Lines from the top of the entries down to the line with "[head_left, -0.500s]" must be set down exactly as they stand, with both ends retained.

> **TASK INPUT**
::::

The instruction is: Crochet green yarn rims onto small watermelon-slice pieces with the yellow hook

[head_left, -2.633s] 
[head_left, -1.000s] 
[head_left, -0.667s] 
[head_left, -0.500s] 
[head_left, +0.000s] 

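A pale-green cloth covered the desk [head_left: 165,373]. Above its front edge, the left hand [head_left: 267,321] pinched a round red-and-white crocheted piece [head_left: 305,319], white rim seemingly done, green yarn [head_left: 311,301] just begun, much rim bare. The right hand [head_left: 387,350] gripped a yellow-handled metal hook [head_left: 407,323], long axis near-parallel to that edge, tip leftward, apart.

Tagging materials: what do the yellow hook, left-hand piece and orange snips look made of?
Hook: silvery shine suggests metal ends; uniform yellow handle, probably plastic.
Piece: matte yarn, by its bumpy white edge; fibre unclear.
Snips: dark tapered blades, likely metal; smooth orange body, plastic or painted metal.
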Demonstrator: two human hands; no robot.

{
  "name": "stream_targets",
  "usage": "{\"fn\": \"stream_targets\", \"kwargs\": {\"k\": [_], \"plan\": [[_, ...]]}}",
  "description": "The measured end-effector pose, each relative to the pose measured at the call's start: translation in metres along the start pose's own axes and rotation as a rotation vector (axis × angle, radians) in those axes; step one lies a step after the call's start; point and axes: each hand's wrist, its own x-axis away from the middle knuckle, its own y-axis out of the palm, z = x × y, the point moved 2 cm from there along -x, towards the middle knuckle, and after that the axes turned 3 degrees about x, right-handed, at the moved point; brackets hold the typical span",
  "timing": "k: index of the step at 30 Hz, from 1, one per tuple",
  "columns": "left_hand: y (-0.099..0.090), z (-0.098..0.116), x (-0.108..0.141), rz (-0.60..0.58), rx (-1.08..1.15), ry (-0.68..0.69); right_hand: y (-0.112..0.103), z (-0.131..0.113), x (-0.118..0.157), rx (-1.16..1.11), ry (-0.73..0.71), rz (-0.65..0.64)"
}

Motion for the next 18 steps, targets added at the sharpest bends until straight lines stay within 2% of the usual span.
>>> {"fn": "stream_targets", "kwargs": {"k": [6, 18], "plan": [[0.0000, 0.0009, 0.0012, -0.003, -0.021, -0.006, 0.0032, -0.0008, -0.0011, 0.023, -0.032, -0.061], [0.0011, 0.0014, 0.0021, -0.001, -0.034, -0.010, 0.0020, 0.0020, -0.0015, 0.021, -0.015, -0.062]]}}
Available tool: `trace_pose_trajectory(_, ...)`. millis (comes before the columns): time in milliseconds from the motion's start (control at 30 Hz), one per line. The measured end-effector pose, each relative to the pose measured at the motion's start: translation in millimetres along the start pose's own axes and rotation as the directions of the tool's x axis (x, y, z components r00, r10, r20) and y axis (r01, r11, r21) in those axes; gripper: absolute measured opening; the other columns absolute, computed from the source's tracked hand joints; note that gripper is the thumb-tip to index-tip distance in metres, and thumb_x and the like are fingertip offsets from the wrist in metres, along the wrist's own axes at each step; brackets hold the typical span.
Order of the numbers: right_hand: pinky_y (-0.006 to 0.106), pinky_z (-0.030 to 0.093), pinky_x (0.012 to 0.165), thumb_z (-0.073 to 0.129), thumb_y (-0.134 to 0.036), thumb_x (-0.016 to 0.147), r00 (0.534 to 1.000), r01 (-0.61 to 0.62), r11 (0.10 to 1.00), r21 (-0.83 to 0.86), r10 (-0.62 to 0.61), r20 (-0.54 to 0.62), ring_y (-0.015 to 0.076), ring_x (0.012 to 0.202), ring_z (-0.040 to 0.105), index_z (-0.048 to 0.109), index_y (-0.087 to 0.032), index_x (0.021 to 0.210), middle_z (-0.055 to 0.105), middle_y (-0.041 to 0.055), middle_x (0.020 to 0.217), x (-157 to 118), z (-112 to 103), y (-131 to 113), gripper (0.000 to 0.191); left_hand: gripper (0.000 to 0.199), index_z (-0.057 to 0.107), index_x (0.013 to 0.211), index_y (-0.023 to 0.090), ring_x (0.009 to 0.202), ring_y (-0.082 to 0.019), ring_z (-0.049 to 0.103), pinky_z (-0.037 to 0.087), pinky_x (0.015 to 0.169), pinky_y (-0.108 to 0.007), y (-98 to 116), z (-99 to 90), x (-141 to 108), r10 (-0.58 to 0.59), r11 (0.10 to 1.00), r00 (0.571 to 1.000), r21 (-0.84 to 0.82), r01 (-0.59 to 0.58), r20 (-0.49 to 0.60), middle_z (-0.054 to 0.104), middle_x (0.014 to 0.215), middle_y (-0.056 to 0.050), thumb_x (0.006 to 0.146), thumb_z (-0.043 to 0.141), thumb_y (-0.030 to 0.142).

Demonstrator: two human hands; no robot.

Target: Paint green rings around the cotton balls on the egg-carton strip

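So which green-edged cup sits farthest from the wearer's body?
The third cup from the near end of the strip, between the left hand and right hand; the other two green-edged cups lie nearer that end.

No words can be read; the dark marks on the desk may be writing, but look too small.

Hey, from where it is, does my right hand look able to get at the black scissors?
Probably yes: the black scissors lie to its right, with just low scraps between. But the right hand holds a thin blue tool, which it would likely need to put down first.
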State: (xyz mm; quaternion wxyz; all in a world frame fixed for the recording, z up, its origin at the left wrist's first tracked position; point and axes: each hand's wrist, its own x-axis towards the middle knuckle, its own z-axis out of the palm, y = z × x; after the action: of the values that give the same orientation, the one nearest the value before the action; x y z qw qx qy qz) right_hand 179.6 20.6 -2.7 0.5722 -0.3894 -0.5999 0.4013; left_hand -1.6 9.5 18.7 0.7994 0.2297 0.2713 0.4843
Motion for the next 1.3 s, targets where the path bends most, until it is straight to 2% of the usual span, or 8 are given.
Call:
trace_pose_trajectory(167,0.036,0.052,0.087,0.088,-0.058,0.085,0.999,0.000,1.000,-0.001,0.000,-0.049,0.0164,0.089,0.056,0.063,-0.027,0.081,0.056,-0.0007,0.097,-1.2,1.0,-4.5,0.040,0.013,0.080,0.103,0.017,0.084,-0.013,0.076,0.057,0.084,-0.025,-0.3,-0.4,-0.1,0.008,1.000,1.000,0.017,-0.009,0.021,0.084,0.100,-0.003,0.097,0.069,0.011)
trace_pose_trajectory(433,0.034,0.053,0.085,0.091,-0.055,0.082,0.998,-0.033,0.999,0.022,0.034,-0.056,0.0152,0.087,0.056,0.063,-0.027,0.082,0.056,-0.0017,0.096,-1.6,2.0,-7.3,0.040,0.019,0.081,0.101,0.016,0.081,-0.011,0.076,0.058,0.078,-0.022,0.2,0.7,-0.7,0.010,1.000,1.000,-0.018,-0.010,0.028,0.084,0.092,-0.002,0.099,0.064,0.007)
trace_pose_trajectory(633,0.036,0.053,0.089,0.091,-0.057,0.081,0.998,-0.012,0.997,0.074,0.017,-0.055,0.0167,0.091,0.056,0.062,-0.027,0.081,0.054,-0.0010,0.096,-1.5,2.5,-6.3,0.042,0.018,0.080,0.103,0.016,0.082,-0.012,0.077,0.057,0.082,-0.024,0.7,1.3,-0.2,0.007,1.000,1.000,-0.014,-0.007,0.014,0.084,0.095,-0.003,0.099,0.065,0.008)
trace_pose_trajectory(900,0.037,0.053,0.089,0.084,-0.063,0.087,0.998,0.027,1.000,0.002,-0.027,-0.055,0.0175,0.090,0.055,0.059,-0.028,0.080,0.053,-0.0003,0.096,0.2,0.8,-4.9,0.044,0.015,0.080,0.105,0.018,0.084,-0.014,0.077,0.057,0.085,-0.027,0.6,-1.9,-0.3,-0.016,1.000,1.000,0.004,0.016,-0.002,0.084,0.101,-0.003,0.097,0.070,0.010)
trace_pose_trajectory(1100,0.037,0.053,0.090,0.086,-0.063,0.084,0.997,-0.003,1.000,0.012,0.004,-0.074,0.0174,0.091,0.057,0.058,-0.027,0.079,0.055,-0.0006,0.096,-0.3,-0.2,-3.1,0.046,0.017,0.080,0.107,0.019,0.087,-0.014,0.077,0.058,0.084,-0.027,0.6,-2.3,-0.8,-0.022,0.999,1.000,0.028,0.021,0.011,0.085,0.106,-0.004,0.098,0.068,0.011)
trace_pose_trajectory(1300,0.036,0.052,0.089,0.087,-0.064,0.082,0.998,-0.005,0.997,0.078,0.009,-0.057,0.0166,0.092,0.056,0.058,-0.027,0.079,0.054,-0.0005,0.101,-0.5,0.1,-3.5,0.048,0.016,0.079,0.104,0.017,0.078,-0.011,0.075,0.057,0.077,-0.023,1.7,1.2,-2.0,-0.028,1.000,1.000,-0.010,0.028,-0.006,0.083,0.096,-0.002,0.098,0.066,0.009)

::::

> **OUTPUT**
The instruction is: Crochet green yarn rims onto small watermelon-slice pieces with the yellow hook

[head_left, -2.633s] 
[head_left, -1.000s] 
[head_left, -0.667s] 
[head_left, -0.500s] 

This exercise has been worked through to completion.